According to the customs data maintained with SteelMint, Indian pellet exports have seen a marked rise of 68% Y-o-Y to 9.68 MnT as against 5.79 MnT in CY’16.
Why Indian Pellet Exports Jumped Sharply ?
1. Reduced supplies post-Samarco disruption – Chinese buyers shifted pellet demand to Indian cargoes post-Samarco disruption(Brazil).It is to be noted that the pellet production from Samarco was 12.05 MnT and 12.31 MnT in 2014 and 2015 respectively. After the dam collapsed towards the end of 2015, supplies were interrupted which gave Indian exporters a chance to cater to the market.
2. Chinese demand for high-grade material – In 2017 pellet demand spurred in China owing to government regulations to make use of high-grade raw material like pellets and lump to curb pollution.
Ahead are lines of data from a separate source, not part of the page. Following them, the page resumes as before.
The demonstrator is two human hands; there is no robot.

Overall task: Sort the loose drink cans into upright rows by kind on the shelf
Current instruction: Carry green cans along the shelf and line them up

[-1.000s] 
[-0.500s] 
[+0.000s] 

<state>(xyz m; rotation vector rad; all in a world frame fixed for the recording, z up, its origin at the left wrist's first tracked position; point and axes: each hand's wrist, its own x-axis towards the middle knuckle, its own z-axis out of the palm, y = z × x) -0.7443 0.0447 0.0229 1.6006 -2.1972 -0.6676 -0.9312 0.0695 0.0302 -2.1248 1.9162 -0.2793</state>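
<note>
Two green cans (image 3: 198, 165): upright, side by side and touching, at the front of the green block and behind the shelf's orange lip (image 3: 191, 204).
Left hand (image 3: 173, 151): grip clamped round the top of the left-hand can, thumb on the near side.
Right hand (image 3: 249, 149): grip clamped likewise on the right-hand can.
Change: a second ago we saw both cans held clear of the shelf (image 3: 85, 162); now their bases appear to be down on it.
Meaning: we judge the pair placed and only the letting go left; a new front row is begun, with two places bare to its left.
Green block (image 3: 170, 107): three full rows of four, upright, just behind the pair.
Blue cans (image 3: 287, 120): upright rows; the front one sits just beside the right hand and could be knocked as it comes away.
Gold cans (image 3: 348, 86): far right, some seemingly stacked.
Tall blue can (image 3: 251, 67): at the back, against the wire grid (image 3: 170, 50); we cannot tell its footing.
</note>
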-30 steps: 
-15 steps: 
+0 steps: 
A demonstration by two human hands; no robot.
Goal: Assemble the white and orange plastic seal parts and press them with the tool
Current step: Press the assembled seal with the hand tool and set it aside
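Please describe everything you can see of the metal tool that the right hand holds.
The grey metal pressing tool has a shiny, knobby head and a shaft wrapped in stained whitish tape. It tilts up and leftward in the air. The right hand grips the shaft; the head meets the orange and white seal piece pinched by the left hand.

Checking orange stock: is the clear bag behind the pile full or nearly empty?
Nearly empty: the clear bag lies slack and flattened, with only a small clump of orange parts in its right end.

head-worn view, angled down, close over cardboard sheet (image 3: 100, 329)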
3. High pellet premium supported exports – Pellet export from India was witnessed a huge uptrend owing to the high export realization over increased spot pellet premium. Towards the end of Sept’17, spot pellet premium increased to USD 50/DMT, CFR China which further increased to USD 59/DMT, CFR China in early Nov’17.

JSPL continue to remain the largest Indian pellet exporterJSPL stood the largest exporter for the duration of CY’17 with exports at 1.98 MnT, accounting for 20%share in total pellet exports from India.
Shipper-wise Iron ore Export in 2017-:
| Shipper-wise | CY’17 |
| Jindal Steel & Power | 2.1 |
| Brahmani River Pellets | 1.67 |
| Rashmi Metaliks | 1.51 |
| Kudremukh Iron Ore Company | 1.43 |
| Essar Steel India | 1.25 |
| Bagadiya Brothers | 0.84 |
| Others | 0.78 |
| Grand Total | 9.58 |
Qty in MnT
Source: SteelMint Stats
What may happen in 2018?
The steel production cuts in the winter season, are now been extended for another eight months. Amidst stricter environmental norms in China, mills are expected to prefer high-grade ore (pellets) as feedstock as a cost-effective means for production. As Samarco pellet offering has expected to resume later at the end of 2018, therefore, Chinese demand for pellet remains stronger from India.